Charles et Arthur, ce dernier encore très vexé d’avoir été dépouillé de son argent par les pickpockets, quittèrent Rennes le lendemain de la mésaventure. Charles voulait se rendre directement à Dol, mais son ami s’attristait de ne pas connaître Saint-Malo ; il fut décidé qu’on pousserait jusqu’à cette vieille ville et qu’on s’y installerait. De là, les voyageurs se rendraient à Dol à bicyclette. Arthur ne quittait plus Charles, et quand celui-ci lui donna un peu d’argent pris sur la caisse du voyage, il ne l’accepta qu’en jurant qu’il n’y toucherait pas.

« Ce n’est pas nécessaire, ajouta-t-il, puisque je m’attache à tes basques. »

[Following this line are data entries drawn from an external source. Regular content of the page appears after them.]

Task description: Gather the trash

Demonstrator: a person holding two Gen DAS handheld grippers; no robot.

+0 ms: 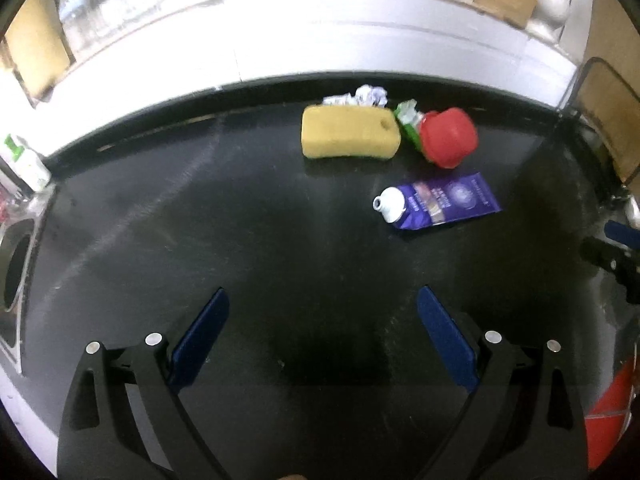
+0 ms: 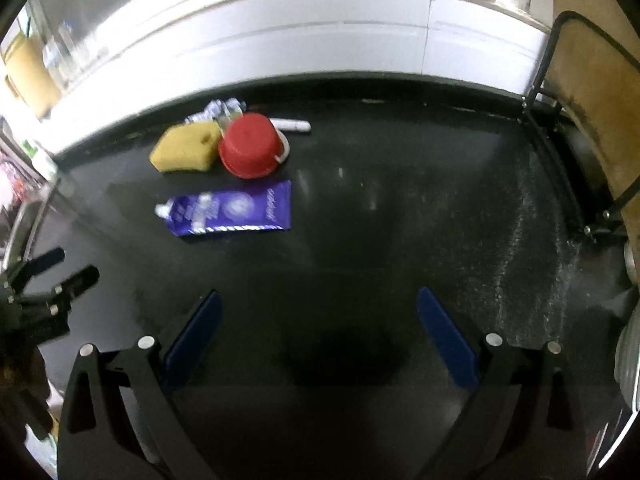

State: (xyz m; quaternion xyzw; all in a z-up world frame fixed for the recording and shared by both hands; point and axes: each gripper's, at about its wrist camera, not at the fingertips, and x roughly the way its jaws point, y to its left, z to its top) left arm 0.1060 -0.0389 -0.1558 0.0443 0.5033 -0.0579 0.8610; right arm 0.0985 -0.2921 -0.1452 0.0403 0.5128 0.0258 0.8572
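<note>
On the black countertop point(image 1: 200, 220) lie a purple tube with a white cap point(image 1: 438, 202), a yellow sponge point(image 1: 350, 132), a red cup on its side point(image 1: 450, 138), a green-and-white wrapper point(image 1: 408, 118) and crumpled foil point(image 1: 366, 96). My left gripper point(image 1: 322, 308) is open and empty, well short of them. In the right wrist view the tube point(image 2: 232, 210), sponge point(image 2: 186, 148), red cup point(image 2: 250, 146), foil point(image 2: 220, 108) and a white stick point(image 2: 294, 125) lie ahead to the left. My right gripper point(image 2: 318, 308) is open and empty.
A white ledge point(image 1: 320, 40) runs behind the counter. A sink point(image 1: 16, 272) and a green-capped bottle point(image 1: 26, 164) are at the left. A black wire rack point(image 2: 560, 120) stands at the right. The left gripper's fingers point(image 2: 48, 280) show at the right view's left edge.
</note>
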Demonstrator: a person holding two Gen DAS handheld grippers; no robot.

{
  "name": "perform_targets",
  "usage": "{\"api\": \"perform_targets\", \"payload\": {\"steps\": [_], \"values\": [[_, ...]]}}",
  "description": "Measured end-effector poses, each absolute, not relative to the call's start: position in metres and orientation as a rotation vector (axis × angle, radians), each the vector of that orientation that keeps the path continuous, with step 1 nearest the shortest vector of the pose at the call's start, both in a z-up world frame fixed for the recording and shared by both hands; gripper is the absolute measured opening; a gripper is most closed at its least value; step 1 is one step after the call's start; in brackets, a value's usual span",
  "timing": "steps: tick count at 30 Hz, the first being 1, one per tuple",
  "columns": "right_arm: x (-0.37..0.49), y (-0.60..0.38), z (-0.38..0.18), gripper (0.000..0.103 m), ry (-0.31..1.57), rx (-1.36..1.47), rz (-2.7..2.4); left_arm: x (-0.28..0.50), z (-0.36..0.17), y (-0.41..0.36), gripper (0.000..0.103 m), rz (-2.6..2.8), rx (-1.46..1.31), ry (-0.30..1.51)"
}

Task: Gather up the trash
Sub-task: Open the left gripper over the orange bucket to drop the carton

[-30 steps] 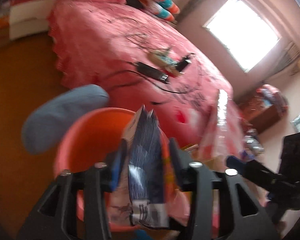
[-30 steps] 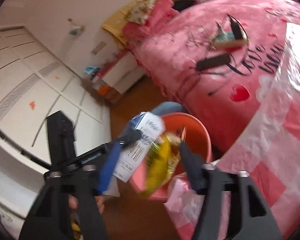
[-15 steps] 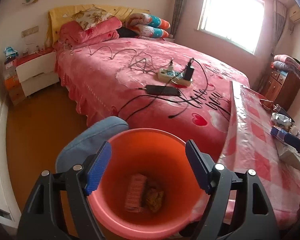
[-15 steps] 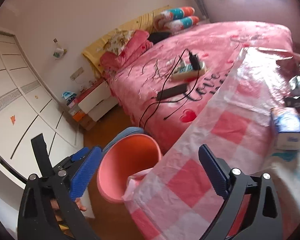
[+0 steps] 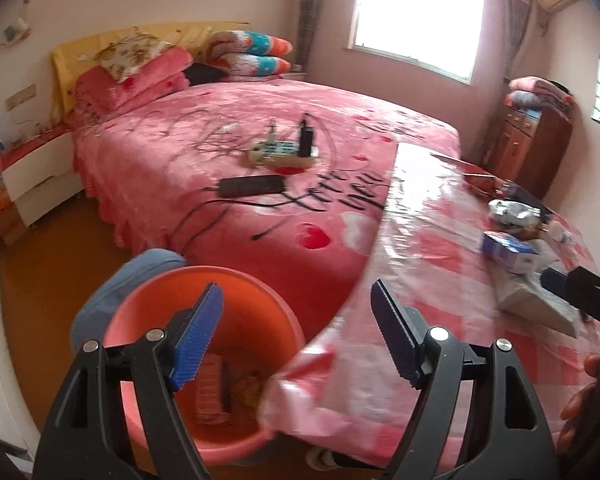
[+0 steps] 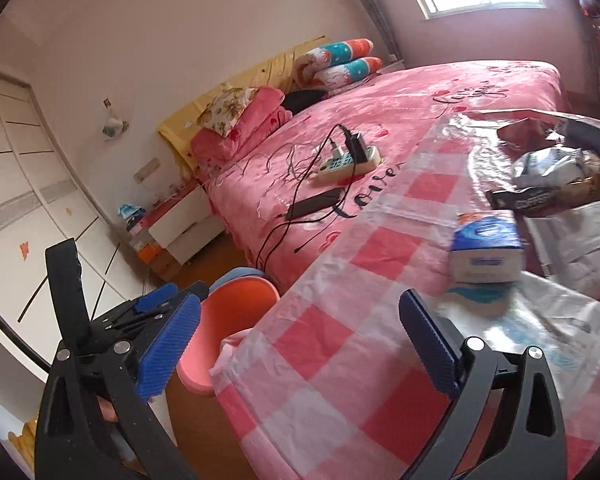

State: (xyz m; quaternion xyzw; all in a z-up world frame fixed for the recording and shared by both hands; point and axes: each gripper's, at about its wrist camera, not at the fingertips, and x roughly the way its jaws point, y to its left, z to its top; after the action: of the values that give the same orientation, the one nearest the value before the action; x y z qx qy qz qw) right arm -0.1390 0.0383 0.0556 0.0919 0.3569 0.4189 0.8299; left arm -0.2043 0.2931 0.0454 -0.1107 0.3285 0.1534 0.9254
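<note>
left claw point(image 5: 296, 332): released, above bin point(image 5: 148, 304) | right claw point(image 6: 300, 344): released, near box point(image 6: 486, 248)

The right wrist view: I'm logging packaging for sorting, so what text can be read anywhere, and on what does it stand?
"Love" (partly cut off): black script on the pink bedspread.
"COFFEE", faint, uncertain: dark flat packet on the checked tablecloth.
Blue and white tissue box: label blurred, unreadable.
Carton in the orange plastic bin: print too small to read.
</note>
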Motion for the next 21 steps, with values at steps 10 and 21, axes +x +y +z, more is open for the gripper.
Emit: {"api": "perform_targets", "payload": {"steps": [10,21], "values": [[-0.141,0.001,0.059,0.098,0.705,0.144,0.827,-0.181,0.049,0.239,0.077,0.215,-0.191,0.719],[-0.12,-0.063,0.063,0.098,0.666,0.198,0.707,-0.16,0.058,0.191,0.077,0.187,-0.131,0.769]]}}
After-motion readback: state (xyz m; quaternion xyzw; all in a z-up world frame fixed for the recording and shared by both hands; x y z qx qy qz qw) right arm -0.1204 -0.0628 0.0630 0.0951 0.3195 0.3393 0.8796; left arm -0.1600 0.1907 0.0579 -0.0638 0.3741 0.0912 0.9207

Charles avait souri. Combien de fois avait-il entendu de ces belles promesses ! Il avait envoyé une carte illustrée à son frère, mais n’y faisait pas allusion à l’équipée d’Arthur : elle n’avait pas eu de suites sérieuses et la raconter aurait plongé leurs parents dans une légitime inquiétude. À quoi bon, puisque Arthur était sain et sauf ?

Le train longea le canal d’Ille-et-Rance, ombragé de peupliers et de saules. Au loin s’étendaient des champs de bruyères roses parsemés, çà et là, de rochers gris. Les deux garçons se tenaient à la portière du wagon, parlant peu, ne voulant rien perdre du paysage. Un peu avant Saint-Malo, Charles tira un calepin sur lequel il écrivait son « journal », ses dépenses, et qui contenait, en première page, les conditions du concours ; rapidement il y inscrivit chiffres et notes.

« Voilà Saint-Malo ! annonça Arthur. Regarde, c’est beau ! »

Il n’y avait pas un souffle d’air sur la mer. Elle était d’huile, comme disent les marins ; doucement elle venait couvrir et découvrir les rochers de la baie.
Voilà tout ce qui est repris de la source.